- [What the exercise asks]
All lines of the entries with "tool" in them must be listed.

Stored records
--- START ---

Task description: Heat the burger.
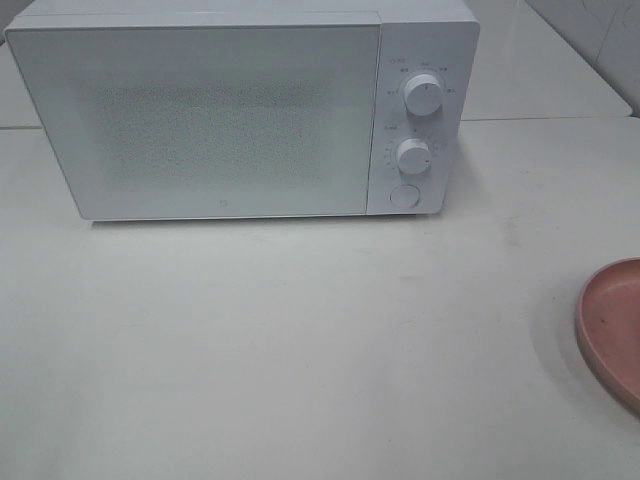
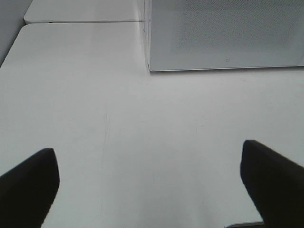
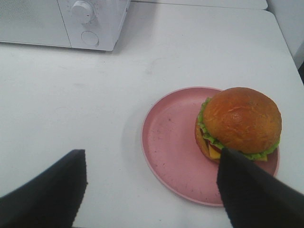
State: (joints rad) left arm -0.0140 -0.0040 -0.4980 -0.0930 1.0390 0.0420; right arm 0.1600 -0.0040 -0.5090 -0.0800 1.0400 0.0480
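A white table (image 1: 300, 340) is taking up most of the scene, and a white microwave (image 1: 200, 115) is sitting at its far side with its door shut and its two dials and round button facing the arms, presumably so either arm can be reaching the front. A shallow pink plate (image 3: 171, 142) is lying on the table well apart from the microwave, toward the right arm's side, and in the high view only its edge is showing. The burger (image 3: 240, 123) is resting on that plate, off-centre against the rim, upright with its bun on top and lettuce frilling out beneath; the plate is probably serving as its carrier into the oven. The right gripper (image 3: 152, 190) is hanging above the table just short of the plate with its jaws spread wide and nothing between them, looking lined up for an approach. The left gripper (image 2: 149, 183) is hovering over bare table facing the microwave's door, jaws likewise standing wide apart and holding nothing, likely placed for opening it.
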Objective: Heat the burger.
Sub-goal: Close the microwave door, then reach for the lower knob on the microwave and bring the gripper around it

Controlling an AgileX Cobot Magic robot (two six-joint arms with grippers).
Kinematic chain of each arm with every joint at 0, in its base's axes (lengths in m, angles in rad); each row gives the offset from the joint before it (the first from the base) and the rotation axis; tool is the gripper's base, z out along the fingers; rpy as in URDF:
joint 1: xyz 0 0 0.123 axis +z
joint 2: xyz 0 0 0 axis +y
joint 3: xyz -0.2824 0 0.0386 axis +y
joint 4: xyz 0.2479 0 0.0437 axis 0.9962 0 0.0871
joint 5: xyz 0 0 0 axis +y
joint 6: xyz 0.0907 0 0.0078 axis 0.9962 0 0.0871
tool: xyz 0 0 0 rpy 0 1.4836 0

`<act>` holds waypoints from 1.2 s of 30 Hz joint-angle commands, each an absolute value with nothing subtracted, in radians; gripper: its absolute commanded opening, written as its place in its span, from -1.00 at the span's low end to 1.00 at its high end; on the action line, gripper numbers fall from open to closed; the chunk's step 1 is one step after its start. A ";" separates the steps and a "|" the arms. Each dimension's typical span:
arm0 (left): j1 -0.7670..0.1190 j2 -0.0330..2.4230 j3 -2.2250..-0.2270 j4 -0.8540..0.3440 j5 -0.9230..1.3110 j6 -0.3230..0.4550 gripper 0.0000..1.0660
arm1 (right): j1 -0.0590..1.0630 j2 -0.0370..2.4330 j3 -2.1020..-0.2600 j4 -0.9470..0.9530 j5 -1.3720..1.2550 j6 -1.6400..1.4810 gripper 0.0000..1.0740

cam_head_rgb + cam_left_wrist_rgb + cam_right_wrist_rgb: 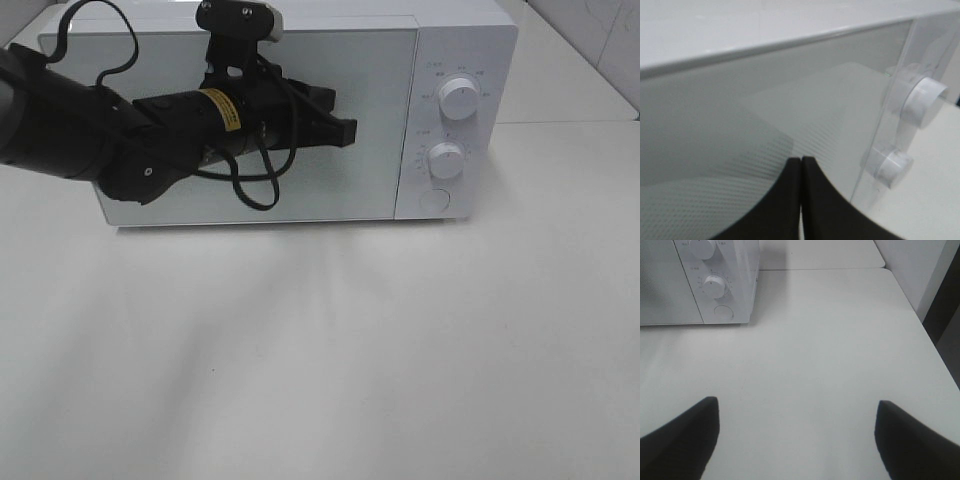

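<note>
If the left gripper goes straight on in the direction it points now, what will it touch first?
Most likely the microwave door, close to the control panel. The left gripper, shut, aims at its glass; the remaining gap is unclear.

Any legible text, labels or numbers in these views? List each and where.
Markings around microwave upper dial: too small to read.
Markings around lower dial: too small to read.
Yellow label on left arm: blurred, unreadable.
Nothing else printed shows.
</note>
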State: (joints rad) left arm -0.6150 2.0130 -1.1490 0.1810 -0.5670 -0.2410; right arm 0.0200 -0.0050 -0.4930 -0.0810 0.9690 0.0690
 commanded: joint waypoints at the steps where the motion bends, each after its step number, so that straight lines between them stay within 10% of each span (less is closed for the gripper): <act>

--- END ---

- [The answer]
Kinematic chain of each arm with every joint at 0, in its base's axes (lengths in m, angles in rad); each row gives the offset from the joint before it (the first from the base) and the rotation axis; tool is the gripper's base, z out along the fingers; rpy as in URDF:
tool: xyz 0 0 0 rpy 0 1.4836 0

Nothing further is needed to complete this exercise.